WHAT TO DO:
The entries below must be repeated exactly. None may be skipped.

EXCERPTED DATA:
┌──
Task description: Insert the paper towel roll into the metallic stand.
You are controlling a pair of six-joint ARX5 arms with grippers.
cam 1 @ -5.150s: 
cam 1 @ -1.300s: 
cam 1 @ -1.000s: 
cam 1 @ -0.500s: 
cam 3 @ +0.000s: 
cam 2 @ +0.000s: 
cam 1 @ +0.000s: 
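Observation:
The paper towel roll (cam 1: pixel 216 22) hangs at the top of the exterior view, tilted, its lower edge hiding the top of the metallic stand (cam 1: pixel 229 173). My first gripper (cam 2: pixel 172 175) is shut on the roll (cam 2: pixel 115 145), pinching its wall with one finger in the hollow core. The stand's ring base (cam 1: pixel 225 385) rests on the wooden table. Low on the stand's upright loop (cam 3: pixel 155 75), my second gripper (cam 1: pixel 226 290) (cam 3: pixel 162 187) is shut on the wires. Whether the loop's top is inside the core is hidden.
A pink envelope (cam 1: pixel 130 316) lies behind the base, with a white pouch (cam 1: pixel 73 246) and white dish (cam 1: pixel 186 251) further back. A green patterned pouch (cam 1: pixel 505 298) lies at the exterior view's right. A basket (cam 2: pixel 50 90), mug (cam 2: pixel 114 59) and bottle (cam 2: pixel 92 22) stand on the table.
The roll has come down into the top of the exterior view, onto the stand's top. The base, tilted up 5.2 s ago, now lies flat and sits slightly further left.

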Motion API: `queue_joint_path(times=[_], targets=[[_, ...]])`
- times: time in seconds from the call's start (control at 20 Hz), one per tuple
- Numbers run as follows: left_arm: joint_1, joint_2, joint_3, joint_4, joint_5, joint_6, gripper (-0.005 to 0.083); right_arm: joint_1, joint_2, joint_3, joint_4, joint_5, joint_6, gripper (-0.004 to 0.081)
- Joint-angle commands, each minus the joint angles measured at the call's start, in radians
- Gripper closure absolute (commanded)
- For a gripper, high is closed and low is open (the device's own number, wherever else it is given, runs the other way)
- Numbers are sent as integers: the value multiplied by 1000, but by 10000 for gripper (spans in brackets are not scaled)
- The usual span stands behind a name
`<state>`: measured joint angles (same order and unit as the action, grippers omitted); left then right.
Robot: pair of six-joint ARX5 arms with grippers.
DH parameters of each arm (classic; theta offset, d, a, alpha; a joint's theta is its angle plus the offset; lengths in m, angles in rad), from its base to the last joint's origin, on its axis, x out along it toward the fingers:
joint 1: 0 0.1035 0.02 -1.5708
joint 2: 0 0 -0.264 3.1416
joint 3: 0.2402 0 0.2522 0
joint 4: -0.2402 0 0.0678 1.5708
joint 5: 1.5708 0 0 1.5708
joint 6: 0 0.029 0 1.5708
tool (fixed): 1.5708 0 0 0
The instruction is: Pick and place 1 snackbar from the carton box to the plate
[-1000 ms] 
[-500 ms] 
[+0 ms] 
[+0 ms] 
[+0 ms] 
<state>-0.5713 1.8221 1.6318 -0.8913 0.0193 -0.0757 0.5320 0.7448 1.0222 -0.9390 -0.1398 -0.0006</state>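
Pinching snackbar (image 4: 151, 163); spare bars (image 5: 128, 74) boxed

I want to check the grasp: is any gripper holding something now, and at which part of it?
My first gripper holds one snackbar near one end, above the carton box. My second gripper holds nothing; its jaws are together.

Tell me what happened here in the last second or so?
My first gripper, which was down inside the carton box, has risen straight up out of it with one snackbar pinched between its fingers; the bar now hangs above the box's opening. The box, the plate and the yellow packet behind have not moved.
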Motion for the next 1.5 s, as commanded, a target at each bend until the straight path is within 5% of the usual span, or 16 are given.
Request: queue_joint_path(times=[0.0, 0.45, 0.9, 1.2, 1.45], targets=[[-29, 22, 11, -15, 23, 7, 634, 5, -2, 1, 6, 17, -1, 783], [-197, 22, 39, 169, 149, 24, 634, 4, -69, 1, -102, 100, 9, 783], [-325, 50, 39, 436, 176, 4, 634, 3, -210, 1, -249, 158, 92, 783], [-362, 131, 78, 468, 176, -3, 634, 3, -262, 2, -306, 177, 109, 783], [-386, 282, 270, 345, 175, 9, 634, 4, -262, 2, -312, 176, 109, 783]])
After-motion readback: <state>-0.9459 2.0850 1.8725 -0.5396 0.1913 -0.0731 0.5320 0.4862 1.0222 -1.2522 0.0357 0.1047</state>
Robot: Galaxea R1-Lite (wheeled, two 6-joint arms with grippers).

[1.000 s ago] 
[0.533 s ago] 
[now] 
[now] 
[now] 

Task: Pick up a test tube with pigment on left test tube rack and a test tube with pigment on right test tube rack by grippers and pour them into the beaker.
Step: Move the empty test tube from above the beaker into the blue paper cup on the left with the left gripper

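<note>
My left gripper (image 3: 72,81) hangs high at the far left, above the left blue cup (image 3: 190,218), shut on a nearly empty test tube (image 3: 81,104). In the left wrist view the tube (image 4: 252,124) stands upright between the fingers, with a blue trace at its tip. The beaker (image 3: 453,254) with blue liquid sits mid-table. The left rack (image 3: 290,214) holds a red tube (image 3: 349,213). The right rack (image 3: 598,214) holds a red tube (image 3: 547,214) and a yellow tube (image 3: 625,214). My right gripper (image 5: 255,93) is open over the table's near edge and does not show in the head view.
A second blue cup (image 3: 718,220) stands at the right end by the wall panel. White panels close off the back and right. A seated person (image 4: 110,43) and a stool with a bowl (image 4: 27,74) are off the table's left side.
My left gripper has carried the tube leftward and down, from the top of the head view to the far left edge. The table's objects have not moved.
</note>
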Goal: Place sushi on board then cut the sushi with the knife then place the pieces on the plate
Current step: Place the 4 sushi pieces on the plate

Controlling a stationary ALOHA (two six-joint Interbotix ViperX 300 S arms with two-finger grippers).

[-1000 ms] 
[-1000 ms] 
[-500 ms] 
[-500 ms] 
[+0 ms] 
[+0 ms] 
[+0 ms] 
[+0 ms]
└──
ANSWER:
Task description: Insert the paper towel roll into the metallic stand.
You are controlling a pair of six-joint ARX5 arms with grippers.
cam 1 @ -5.150s: 
cam 1 @ -1.300s: 
cam 1 @ -1.000s: 
cam 1 @ -0.500s: 
cam 3 @ +0.000s: 
cam 2 @ +0.000s: 
cam 1 @ +0.000s: 
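Observation:
The paper towel roll (cam 1: pixel 216 22) hangs at the top of the exterior view, tilted, its lower edge hiding the top of the metallic stand (cam 1: pixel 229 173). My first gripper (cam 2: pixel 172 175) is shut on the roll (cam 2: pixel 115 145), pinching its wall with one finger in the hollow core. The stand's ring base (cam 1: pixel 225 385) rests on the wooden table. Low on the stand's upright loop (cam 3: pixel 155 75), my second gripper (cam 1: pixel 226 290) (cam 3: pixel 162 187) is shut on the wires. Whether the loop's top is inside the core is hidden.
A pink envelope (cam 1: pixel 130 316) lies behind the base, with a white pouch (cam 1: pixel 73 246) and white dish (cam 1: pixel 186 251) further back. A green patterned pouch (cam 1: pixel 505 298) lies at the exterior view's right. A basket (cam 2: pixel 50 90), mug (cam 2: pixel 114 59) and bottle (cam 2: pixel 92 22) stand on the table.
The roll has come down into the top of the exterior view, onto the stand's top. The base, tilted up 5.2 s ago, now lies flat and sits slightly further left.
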
Motion API: `queue_joint_path(times=[_], targets=[[_, ...]])`
- times: time in seconds from the call's start (control at 20 Hz), one per tuple
- Numbers run as follows: left_arm: joint_1, joint_2, joint_3, joint_4, joint_5, joint_6, gripper (-0.005 to 0.083); right_arm: joint_1, joint_2, joint_3, joint_4, joint_5, joint_6, gripper (-0.004 to 0.081)
- Joint-angle commands, each minus the joint angles measured at the call's start, in radians
- Gripper closure absolute (commanded)
- For a gripper, high is closed and low is open (the device's own number, wherever else it is given, runs the other way)
- Numbers are sent as integers: the value multiplied by 1000, but by 10000 for gripper (spans in brackets are not scaled)
- The usual span stands behind a name
`<state>`: measured joint angles (same order and unit as the action, grippers omitted); left then right.
Robot: pair of six-joint ARX5 arms with grippers.
DH parameters of each arm (classic; theta offset, d, a, alpha; a joint's theta is its angle plus the offset; lengths in m, angles in rad), from its base to the last joint's origin, on its axis, x out along it toward the fingers:
joint 1: 0 0.1035 0.02 -1.5708
joint 2: 0 0 -0.264 3.1416
joint 3: 0.2402 0 0.2522 0
joint 4: -0.2402 0 0.0678 1.5708
joint 5: 1.5708 0 0 1.5708
joint 6: 0 0.029 0 1.5708
tool (fixed): 1.5708 0 0 0
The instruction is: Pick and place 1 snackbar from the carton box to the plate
[-1000 ms] 
[-500 ms] 
[+0 ms] 
[+0 ms] 
[+0 ms] 
<state>-0.5713 1.8221 1.6318 -0.8913 0.0193 -0.0757 0.5320 0.7448 1.0222 -0.9390 -0.1398 -0.0006</state>
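Pinching snackbar (image 4: 151, 163); spare bars (image 5: 128, 74) boxed

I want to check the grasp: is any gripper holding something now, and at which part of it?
My first gripper holds one snackbar near one end, above the carton box. My second gripper holds nothing; its jaws are together.

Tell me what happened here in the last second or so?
My first gripper, which was down inside the carton box, has risen straight up out of it with one snackbar pinched between its fingers; the bar now hangs above the box's opening. The box, the plate and the yellow packet behind have not moved.
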Motion for the next 1.5 s, as commanded, a target at each bend until the straight path is within 5% of the usual span, or 16 are given.
Request: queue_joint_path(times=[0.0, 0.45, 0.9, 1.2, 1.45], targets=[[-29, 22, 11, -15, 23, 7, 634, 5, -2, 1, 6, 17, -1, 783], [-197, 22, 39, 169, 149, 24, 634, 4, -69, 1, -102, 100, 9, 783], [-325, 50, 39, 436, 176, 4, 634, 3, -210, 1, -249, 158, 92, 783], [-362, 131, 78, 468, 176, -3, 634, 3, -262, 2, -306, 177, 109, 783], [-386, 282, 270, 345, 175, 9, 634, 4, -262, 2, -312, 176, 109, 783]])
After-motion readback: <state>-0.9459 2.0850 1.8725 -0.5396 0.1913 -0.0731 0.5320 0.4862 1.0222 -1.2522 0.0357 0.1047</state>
Robot: Galaxea R1-Lite (wheeled, two 6-joint arms with grippers).

[1.000 s ago] 
[0.533 s ago] 
[now] 
[now] 
[now] 

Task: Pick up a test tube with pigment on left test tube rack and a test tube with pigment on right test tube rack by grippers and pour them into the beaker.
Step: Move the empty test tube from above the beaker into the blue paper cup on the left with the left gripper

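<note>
My left gripper (image 3: 72,81) hangs high at the far left, above the left blue cup (image 3: 190,218), shut on a nearly empty test tube (image 3: 81,104). In the left wrist view the tube (image 4: 252,124) stands upright between the fingers, with a blue trace at its tip. The beaker (image 3: 453,254) with blue liquid sits mid-table. The left rack (image 3: 290,214) holds a red tube (image 3: 349,213). The right rack (image 3: 598,214) holds a red tube (image 3: 547,214) and a yellow tube (image 3: 625,214). My right gripper (image 5: 255,93) is open over the table's near edge and does not show in the head view.
A second blue cup (image 3: 718,220) stands at the right end by the wall panel. White panels close off the back and right. A seated person (image 4: 110,43) and a stool with a bowl (image 4: 27,74) are off the table's left side.
My left gripper has carried the tube leftward and down, from the top of the head view to the far left edge. The table's objects have not moved.
</note>
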Goal: Place sushi on board then cut the sushi with the knife then place the pieces on the plate
Current step: Place the 4 sushi pieces on the plate

Controlling a stationary ALOHA (two six-joint Interbotix ViperX 300 S arms with two-finger grippers).

[-1000 ms] 
[-1000 ms] 
[-500 ms] 
[-500 ms] 
[+0 ms] 
[+0 ms] 
[+0 ms] 
[+0 ms]

Now the exercise is complete.